**How to complete this task**
Please return all lines from the records below that include the string "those".

**Task data**
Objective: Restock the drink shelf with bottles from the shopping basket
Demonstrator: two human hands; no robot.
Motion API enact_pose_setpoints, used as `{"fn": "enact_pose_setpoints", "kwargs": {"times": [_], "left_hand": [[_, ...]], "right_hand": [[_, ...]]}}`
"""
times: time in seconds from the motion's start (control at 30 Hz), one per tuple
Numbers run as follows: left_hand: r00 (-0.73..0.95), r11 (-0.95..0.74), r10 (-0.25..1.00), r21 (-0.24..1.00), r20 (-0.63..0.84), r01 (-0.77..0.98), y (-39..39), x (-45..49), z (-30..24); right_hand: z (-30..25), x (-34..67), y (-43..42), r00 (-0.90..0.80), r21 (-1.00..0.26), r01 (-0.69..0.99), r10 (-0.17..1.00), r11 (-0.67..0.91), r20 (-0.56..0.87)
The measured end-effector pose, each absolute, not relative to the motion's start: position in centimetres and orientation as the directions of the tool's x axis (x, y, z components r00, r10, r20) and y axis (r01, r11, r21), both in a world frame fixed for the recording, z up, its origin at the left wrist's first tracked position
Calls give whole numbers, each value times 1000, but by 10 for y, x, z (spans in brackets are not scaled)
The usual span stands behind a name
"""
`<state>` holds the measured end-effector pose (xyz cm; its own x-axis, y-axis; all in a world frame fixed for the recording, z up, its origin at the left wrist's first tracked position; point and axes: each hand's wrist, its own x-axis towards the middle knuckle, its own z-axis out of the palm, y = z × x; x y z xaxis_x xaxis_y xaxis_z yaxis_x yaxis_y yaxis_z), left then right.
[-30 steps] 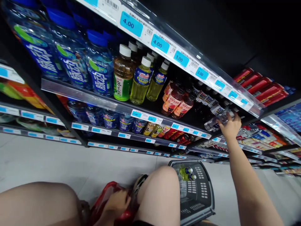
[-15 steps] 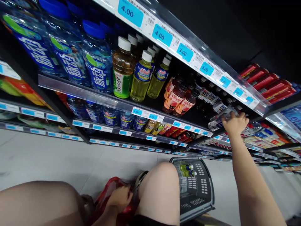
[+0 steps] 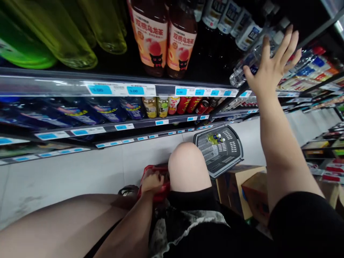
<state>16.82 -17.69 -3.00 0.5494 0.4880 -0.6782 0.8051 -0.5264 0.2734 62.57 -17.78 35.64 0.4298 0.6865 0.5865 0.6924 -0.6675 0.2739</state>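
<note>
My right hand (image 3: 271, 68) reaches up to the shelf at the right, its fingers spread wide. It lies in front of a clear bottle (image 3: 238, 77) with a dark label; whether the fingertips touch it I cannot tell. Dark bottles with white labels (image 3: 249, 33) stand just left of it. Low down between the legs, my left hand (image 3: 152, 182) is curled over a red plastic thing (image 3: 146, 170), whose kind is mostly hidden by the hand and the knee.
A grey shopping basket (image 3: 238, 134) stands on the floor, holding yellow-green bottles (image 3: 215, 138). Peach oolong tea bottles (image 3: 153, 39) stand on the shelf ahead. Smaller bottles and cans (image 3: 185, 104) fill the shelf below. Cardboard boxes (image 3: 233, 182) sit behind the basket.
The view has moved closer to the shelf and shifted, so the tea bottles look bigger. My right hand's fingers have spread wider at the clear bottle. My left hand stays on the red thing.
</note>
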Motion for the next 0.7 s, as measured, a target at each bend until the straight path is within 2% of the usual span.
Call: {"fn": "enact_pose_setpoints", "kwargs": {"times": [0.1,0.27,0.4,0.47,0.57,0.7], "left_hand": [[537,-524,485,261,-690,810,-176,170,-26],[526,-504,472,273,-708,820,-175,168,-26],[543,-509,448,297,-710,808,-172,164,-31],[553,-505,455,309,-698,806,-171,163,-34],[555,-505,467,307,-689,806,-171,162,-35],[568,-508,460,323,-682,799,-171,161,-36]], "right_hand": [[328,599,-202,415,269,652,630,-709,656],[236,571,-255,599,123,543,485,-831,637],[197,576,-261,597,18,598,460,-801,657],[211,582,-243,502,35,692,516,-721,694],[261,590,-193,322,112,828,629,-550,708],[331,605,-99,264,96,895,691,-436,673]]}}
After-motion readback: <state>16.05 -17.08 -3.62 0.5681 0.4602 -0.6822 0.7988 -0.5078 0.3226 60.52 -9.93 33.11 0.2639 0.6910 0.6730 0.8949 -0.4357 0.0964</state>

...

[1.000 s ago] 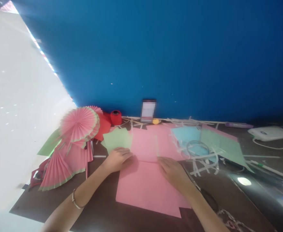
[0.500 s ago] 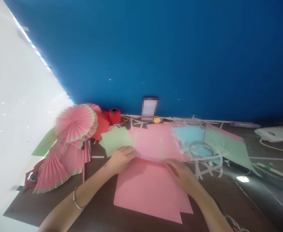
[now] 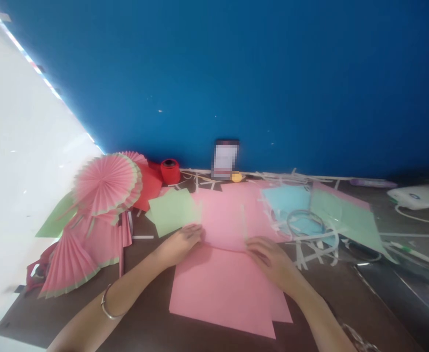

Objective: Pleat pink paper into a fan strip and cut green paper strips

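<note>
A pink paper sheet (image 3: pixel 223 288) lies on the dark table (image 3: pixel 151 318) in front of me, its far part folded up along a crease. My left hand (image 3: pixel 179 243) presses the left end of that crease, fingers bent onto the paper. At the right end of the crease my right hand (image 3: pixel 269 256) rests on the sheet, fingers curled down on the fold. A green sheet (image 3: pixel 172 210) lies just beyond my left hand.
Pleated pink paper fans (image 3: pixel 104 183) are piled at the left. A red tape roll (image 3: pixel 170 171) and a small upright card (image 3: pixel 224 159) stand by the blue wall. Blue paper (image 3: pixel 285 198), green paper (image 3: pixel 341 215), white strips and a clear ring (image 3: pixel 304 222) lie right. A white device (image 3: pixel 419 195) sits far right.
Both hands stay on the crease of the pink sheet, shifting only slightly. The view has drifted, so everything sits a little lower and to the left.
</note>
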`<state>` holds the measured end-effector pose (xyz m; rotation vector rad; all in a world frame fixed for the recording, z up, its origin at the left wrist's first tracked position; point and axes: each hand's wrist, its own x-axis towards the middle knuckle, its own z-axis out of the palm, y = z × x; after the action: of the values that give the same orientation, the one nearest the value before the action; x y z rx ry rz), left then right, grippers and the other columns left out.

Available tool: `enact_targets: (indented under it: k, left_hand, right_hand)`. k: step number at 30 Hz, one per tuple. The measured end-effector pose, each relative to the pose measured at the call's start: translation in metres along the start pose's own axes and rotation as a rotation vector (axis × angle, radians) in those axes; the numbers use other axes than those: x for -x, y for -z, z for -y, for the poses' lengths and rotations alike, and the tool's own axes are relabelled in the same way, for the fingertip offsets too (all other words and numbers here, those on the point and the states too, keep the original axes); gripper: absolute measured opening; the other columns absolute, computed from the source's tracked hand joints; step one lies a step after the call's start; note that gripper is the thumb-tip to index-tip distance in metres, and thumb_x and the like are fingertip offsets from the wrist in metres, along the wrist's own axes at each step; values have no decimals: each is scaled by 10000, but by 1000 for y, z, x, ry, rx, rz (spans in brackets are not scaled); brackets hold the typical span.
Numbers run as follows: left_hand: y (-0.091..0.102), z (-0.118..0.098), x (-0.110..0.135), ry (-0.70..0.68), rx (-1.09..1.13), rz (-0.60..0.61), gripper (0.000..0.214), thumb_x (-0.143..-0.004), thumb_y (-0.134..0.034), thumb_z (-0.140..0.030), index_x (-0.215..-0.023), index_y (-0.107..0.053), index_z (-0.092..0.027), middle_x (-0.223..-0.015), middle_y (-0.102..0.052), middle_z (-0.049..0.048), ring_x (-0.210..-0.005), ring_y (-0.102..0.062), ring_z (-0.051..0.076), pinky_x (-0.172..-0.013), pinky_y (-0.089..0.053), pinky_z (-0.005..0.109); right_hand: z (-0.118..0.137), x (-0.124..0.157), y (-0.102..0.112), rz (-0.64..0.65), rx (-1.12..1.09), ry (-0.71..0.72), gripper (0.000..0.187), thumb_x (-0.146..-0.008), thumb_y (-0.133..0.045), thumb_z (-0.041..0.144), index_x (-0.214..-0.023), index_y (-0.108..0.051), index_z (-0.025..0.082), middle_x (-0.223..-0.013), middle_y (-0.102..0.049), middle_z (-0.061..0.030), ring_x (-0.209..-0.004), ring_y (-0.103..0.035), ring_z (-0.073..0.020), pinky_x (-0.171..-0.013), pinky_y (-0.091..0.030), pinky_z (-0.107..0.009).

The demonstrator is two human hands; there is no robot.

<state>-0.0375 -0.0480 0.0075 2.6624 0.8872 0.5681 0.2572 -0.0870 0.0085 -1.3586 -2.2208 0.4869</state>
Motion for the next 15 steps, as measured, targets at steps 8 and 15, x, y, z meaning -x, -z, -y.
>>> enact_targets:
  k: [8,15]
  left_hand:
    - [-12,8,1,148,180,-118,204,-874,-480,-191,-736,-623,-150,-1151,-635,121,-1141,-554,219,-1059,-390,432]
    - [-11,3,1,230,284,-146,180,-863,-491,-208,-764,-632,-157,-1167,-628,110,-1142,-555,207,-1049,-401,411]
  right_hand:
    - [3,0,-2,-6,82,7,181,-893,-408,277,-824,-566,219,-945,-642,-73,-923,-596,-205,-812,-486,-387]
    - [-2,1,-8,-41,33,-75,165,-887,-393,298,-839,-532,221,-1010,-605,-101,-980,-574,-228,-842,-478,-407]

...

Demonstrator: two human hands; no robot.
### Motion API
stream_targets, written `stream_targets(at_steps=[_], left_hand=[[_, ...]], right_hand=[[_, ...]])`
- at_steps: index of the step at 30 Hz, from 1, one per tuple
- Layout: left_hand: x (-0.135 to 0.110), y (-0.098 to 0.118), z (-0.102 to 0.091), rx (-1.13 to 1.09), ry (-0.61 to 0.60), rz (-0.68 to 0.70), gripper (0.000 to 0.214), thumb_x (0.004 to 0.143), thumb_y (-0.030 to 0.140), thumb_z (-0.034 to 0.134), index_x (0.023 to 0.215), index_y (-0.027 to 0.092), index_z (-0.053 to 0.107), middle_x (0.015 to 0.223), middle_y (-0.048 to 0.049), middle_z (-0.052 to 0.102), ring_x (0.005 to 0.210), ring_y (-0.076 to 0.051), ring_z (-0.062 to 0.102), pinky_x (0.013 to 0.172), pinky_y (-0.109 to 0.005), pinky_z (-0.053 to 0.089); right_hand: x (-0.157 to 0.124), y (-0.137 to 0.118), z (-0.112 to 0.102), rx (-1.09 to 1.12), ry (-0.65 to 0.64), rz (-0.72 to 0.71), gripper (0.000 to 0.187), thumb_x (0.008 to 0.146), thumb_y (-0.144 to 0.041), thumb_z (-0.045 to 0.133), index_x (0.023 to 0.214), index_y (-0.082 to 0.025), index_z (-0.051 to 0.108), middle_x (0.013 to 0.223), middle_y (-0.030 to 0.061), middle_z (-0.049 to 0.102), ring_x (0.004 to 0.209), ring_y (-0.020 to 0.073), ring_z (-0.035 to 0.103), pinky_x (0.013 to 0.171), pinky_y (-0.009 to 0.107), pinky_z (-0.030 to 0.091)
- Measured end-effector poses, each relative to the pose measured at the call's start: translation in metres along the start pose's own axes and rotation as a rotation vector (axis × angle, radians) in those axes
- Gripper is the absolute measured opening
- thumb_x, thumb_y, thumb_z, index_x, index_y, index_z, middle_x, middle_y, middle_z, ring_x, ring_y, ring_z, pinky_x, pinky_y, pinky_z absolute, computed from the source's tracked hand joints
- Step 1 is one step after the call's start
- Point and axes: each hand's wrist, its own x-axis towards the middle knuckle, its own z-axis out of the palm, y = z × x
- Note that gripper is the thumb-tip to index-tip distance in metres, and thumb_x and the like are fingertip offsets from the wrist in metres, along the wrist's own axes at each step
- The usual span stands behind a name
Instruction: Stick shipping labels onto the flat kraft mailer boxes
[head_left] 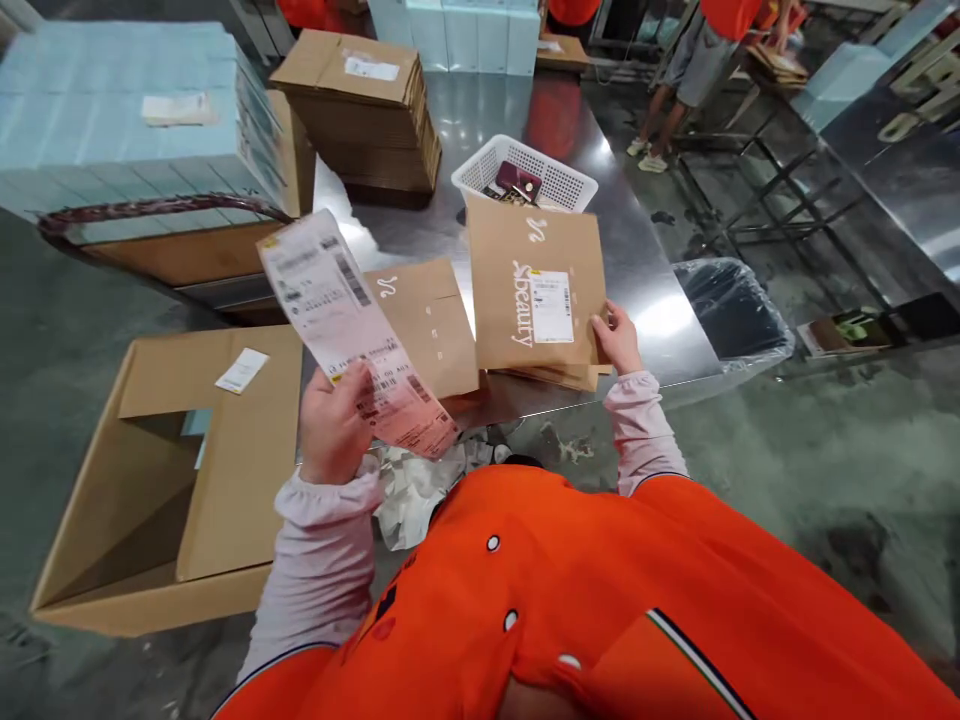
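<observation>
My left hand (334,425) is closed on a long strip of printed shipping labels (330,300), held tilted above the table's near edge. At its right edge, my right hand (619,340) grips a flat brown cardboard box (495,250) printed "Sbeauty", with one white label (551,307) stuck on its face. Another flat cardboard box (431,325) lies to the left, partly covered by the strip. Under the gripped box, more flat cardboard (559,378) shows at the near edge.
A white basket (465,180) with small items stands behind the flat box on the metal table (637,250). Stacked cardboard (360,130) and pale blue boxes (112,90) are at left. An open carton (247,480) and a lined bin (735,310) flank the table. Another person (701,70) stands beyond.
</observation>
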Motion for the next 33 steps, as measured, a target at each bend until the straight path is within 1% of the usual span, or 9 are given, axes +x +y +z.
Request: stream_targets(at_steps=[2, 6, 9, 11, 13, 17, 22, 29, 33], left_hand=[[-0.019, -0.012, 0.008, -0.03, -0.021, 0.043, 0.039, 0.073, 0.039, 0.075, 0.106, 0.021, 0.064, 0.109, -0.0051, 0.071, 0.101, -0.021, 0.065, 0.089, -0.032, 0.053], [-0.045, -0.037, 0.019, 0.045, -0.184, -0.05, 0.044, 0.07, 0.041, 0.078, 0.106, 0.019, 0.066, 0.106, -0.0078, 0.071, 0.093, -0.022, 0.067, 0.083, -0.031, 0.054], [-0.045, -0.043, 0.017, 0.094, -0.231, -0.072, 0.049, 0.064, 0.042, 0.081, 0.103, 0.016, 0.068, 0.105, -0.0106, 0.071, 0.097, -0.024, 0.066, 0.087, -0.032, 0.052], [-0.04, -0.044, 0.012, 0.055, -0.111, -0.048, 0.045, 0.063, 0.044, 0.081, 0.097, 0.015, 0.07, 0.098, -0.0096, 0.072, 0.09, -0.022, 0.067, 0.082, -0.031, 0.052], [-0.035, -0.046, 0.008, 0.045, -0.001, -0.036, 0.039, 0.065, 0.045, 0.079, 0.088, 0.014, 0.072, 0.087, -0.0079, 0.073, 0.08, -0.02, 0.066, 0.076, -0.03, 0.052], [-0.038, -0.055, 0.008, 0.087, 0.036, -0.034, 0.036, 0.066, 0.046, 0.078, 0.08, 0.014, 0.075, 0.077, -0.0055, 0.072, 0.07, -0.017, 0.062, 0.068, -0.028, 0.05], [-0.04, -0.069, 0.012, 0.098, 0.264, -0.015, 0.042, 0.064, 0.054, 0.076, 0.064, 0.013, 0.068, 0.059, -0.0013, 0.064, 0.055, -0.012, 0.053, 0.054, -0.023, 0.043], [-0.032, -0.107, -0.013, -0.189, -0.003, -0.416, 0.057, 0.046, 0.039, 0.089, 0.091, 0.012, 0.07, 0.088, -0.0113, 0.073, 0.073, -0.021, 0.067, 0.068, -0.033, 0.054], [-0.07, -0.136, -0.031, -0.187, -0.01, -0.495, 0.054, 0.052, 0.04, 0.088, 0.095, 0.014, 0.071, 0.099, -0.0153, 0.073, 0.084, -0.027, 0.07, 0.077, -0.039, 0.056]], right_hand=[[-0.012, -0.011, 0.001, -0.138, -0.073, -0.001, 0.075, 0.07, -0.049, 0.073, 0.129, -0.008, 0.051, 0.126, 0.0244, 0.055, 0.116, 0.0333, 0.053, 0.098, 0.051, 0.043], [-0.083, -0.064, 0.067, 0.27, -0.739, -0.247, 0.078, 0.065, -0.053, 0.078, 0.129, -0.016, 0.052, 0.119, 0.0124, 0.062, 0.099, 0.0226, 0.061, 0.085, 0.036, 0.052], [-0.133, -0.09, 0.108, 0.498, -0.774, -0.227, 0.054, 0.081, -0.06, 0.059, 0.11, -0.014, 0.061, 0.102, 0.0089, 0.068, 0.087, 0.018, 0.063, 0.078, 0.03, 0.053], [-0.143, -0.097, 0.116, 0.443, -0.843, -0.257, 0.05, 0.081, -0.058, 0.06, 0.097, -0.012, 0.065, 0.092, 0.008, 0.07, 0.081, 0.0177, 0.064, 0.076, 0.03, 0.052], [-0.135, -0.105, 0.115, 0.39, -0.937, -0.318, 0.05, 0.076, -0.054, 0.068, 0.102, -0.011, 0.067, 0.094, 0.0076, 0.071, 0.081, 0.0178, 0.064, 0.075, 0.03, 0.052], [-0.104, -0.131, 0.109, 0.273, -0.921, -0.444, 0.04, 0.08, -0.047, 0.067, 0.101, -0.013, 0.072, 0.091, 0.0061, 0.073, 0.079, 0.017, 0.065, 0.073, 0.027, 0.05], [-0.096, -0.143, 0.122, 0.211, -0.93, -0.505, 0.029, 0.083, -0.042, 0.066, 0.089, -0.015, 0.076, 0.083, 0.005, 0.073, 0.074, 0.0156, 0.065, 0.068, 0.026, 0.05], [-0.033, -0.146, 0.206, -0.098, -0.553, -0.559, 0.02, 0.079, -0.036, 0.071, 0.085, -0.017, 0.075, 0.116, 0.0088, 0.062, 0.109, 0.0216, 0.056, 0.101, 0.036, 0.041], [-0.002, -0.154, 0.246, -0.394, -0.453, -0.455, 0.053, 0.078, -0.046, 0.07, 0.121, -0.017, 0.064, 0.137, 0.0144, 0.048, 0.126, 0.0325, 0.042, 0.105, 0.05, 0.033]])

**Finished exercise**
Available tool: `enact_targets: (indented under it: k, left_hand, right_hand)`. k: step number at 30 Hz, one per tuple. The measured end-effector pose, each relative to the pose measured at the call's start: translation in metres along the start pose's own axes and rotation as a rotation vector (axis × angle, radians) in those axes; the numbers use other axes than those: x for -x, y for -z, z for -y, for the poses' lengths and rotations alike, and the tool's own axes are relabelled in the same way, for the fingertip offsets too (all other words and numbers here, those on the point and the states too, keep the original axes); gripper: absolute measured opening; the other columns absolute, computed from the source's tracked hand joints; step one lies a step after the call's start; note that gripper is the thumb-tip to index-tip distance in metres, and thumb_x and the like are fingertip offsets from the wrist in metres, along the wrist's own axes at each step; values have no decimals: each is scaled by 10000, but by 1000 for y, z, x, ry, rx, rz (spans in brackets are not scaled); brackets hold the typical span.
- Measured end-effector poses, each relative to the pose measured at the call's start: translation in metres along the start pose's own axes and rotation as a rotation vector (axis × angle, radians) in those axes

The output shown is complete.